Kemarin aku ngobrol di telpon dengan sahabat masa sekolah dulu. Dari cerita keluarga sambil bernostalgia, akhirnya sampai ke tema reuni, yang bakalan segera dilangsungkan. Temanku (CE) bercerita bahwa ada satu teman (CO) salah seorang dari alumni yang bertanya siapa saja teman sekelasnya yang hadir saat acara "Berbuka Puasa" yang baru saja berlangsung.
Temanku tadi menyebutkan namaku.
CO: "Tinggal di mana dia?"
"Di Jerman" jawab temanku.
CO: "Ah, sombong kali dia itu".
CE: "Memang kenapa dia, kok sombong? Pernah berbuat apa dia?"
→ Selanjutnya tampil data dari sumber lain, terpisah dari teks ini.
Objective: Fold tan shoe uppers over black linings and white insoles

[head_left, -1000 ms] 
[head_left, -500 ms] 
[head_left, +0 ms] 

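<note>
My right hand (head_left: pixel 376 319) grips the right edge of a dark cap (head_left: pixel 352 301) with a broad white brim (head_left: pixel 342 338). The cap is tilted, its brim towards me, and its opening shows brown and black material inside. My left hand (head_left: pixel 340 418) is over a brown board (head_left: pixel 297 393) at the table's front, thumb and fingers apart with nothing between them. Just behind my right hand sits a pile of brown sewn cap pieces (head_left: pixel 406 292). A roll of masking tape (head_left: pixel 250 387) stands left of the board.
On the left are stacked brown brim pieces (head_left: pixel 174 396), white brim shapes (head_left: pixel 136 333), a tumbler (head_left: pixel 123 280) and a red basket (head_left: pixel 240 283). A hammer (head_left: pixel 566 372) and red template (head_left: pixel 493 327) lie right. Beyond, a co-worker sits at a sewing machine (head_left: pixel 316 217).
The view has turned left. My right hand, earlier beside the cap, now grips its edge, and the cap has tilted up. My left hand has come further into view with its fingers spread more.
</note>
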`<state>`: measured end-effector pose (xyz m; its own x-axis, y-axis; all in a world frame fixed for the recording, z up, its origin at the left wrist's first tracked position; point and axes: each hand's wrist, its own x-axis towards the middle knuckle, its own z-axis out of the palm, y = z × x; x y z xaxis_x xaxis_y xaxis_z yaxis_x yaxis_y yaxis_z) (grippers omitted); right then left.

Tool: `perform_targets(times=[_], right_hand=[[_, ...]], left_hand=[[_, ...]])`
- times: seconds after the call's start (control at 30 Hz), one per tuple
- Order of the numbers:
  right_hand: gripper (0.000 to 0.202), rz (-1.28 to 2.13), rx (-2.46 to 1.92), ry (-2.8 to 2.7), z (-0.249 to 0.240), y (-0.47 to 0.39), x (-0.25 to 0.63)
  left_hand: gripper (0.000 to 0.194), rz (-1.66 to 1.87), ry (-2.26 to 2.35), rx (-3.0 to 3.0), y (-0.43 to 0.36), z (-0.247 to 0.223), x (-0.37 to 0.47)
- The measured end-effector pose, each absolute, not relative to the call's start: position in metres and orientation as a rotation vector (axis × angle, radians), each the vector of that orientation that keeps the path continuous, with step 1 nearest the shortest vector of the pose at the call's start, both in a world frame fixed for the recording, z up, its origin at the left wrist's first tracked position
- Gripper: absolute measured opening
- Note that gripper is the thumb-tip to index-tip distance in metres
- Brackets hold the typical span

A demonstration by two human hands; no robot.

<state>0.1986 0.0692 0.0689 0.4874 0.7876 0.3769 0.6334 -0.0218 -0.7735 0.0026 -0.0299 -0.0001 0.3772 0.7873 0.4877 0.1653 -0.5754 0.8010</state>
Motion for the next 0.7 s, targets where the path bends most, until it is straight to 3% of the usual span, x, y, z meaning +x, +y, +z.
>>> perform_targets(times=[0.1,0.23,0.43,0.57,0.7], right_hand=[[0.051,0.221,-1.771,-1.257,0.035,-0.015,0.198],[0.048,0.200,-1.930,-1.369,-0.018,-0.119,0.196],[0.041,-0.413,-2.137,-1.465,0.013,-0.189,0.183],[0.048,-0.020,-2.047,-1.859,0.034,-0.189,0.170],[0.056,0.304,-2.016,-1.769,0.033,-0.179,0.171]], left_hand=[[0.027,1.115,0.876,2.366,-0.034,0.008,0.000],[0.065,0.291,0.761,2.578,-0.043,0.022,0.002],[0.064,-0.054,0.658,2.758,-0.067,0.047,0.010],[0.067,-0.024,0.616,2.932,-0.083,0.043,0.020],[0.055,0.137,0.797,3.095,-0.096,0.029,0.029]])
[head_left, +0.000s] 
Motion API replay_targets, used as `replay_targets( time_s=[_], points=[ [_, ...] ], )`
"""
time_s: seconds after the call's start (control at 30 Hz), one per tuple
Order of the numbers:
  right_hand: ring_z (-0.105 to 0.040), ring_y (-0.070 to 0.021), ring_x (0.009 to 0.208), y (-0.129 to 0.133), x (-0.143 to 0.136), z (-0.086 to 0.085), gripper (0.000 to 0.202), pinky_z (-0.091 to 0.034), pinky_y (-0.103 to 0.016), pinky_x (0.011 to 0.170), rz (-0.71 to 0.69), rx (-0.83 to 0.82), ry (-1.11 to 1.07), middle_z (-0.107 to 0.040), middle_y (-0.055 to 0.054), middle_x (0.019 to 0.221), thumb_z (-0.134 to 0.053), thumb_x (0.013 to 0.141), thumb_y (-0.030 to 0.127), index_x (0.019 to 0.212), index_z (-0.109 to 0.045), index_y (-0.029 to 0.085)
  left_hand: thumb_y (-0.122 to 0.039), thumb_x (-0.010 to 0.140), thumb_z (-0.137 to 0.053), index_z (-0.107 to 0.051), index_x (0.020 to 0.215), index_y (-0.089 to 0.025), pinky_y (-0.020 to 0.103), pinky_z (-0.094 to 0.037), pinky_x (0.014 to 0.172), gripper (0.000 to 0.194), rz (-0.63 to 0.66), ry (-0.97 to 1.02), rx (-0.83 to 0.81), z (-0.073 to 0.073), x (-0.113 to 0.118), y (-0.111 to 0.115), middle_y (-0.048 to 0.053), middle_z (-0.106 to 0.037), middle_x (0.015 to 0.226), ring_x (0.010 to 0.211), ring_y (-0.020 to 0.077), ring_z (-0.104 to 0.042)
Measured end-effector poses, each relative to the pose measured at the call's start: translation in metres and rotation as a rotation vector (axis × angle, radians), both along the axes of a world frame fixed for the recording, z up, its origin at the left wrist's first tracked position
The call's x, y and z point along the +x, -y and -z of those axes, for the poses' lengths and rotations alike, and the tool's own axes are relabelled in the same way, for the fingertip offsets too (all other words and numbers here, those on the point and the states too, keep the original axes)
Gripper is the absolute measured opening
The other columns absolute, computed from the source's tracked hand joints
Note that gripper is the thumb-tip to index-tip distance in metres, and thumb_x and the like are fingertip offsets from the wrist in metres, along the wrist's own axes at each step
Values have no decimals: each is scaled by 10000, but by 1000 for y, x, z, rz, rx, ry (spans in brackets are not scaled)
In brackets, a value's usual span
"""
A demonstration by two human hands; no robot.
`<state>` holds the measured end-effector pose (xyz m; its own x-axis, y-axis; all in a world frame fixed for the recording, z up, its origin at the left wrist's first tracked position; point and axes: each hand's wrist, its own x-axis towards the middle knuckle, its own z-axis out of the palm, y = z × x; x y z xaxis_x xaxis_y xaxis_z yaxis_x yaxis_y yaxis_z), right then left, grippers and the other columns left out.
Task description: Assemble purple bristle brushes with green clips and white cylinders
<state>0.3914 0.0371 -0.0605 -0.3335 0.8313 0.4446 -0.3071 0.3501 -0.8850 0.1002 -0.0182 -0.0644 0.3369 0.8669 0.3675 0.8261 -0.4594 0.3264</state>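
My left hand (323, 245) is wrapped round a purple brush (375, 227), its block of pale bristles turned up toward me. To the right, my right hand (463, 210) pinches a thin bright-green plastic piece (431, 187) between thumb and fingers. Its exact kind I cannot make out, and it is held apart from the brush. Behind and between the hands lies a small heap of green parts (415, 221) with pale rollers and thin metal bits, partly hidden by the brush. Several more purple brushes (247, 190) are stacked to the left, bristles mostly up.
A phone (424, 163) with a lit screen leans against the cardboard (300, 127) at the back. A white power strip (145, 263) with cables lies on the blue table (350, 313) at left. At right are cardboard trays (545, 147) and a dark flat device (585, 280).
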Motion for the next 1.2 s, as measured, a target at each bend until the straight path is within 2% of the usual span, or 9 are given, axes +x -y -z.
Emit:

CO: "Dia nggak mau kasih sumbangan untuk acara reuni kita."

Ternyata penilaian seseorang terhadap diri kita memang tidak bisa diduga. Hanya karena tidak menyumbang seseorang bisa dianugerahi kata sombong. Aku sebenarnya tidak kenal dengan CO ini, hanya pernah berteman lewat salah satu situs jejaring sosial. Si CO ini mengaku teman sekelas di sekolah dulu, tapi walaupun aku berfikir keras untuk mengingat namanya, tetap saja aku yakin bahwa dia bukan teman sekelasku, hanya pernah satu sekolah, dan aku memang tak mengenalnya. Aku telah menghapusnya dari daftar teman karena pesan-pesannya sedikit mengganggu. Mungkin saja diawali alasan tersebut, makanya aku dicap sebagai orang yang sombong. Hanya karena pemikiran sempit seperti ini banyak sekali orang yang dikategorikan sombong. Terserahlah.